Diego Simeone – Atletico Madrid
Un esempio recente di Catenaccio 2.0 può essere il modulo adottato da Diego Simeone con l’Atletico Madrid, una squadra che spesso, contro avversari forti, come il Manchester City ad esempio nella Champions League 2021/22, si è schierato con un modulo senza punte, lasciando totalmente l’iniziativa agli avversari, e puntando sulla difesa e il contropiede.
Allegri – Juve
Non è certo l’unico esempio, perché anche la Juve di Allegri è stata spesso accusata di “non gioco”, ma molte volte il tecnico livornese, conoscendo bene le caratteristiche dei propri giocatori, preferisce lasciare l’iniziativa agli avversari, dando poi libero sfogo ai suoi campioni a campo aperto, quando l’avversario lascia inevitabilmente campo e si scopre.
Mourinho
In questa lista di allenatori menzioniamo poi anche Josè Mourinho, spesso accusato di “parcheggiare il bus davanti alla porta“, e anche lui non particolarmente amante del gioco offensivo, ma molto bravo a sfruttare ogni debolezza da parte dell’avversario.

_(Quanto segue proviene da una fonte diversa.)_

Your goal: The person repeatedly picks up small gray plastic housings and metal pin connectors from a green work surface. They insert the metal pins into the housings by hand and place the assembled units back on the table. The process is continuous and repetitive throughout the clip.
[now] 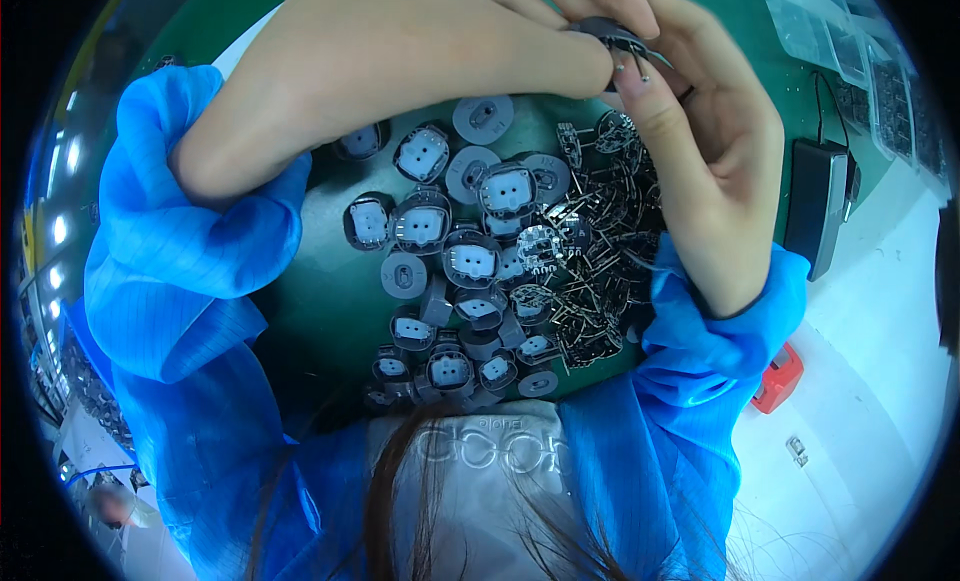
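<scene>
Both of my hands meet at the top of the view around a small dark rounded part [606, 29] with thin metal pins. My left hand [430, 41] reaches across from the left, its thumb and fingers pinching the part's left side. On the other side, my right hand [720, 121] presses its thumb near the pins, with its fingers curled behind. The far side of the part is hidden by fingers. Below them lie several grey rounded housings [472, 259] with pale blocks inside. Beside these, a heap of small circuit boards with metal prongs [600, 271] sits under my right wrist.
A green mat [310, 331] covers the work surface. At the right stand a black box [815, 206] with a cable and a red object [778, 379] on a white surface. Clear plastic bins [830, 41] fill the upper right corner.
</scene>
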Motion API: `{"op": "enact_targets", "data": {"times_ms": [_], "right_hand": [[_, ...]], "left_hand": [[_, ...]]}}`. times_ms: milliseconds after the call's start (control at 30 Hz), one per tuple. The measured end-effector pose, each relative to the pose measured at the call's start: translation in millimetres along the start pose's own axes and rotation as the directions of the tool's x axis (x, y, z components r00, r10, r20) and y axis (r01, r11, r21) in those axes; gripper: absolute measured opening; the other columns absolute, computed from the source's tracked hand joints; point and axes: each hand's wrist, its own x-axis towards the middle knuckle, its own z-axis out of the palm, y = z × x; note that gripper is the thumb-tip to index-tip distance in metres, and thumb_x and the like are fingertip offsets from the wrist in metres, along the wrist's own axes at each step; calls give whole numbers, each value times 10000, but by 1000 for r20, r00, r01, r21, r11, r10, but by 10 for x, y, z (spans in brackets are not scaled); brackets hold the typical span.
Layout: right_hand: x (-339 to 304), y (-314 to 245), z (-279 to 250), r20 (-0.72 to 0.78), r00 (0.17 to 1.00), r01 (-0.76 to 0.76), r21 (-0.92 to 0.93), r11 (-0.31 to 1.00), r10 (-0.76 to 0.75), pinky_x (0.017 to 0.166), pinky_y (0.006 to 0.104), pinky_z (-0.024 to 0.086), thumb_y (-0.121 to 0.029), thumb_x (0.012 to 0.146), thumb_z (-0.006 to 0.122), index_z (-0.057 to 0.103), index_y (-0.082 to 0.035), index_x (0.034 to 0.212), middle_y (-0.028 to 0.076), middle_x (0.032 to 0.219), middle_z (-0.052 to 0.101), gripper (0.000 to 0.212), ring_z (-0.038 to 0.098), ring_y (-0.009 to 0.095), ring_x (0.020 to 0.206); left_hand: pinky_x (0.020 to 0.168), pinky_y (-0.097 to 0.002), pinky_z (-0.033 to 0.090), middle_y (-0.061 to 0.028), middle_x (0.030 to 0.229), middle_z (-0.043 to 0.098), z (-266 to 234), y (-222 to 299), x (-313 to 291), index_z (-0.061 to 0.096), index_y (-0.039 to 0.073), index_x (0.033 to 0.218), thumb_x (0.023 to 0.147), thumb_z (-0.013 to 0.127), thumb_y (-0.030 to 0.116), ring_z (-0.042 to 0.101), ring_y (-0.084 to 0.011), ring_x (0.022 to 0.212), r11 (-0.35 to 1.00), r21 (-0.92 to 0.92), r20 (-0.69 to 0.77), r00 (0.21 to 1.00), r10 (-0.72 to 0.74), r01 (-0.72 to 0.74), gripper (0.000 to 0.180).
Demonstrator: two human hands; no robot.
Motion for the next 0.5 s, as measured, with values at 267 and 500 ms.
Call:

Ciò che è scomparso nel calcio moderno è invece la figura del “libero”, perché non abbiamo più un giocatore che si stacca dietro alla linea difensiva, ma che si tratti di difesa a 3, a 4 o a 5, i giocatori sono sempre tutti allineati su una sola linea difensiva.
Le critiche rivolte al Catenaccio
Le critiche rivolte a questo modulo sono sempre state tante, soprattutto da parte di tecnici stranieri verso il calcio italiano.
Basti pensare che nel 1967, quando il Celtic di Jock Stein sconfisse l’Inter di Herrera nella finale di Coppa dei Campioni a Lisbona, il tecnico del Liverpool Bill Shankly esultò pubblicamente dicendo che quella era stata la rivincita del calcio offensivo contro il non gioco e il Catenaccio degli italiani.
Il Catenaccio, ancora oggi, ha un’accezione negativa- anche al di fuori dell’ambito calcistico- ma è stato un modulo che ha cambiato il calcio in passato, e ha permesso anche a squadre meno forti tecnicamente, ma con un’organizzazione difensiva ottima, di ottenere risultati sorprendenti.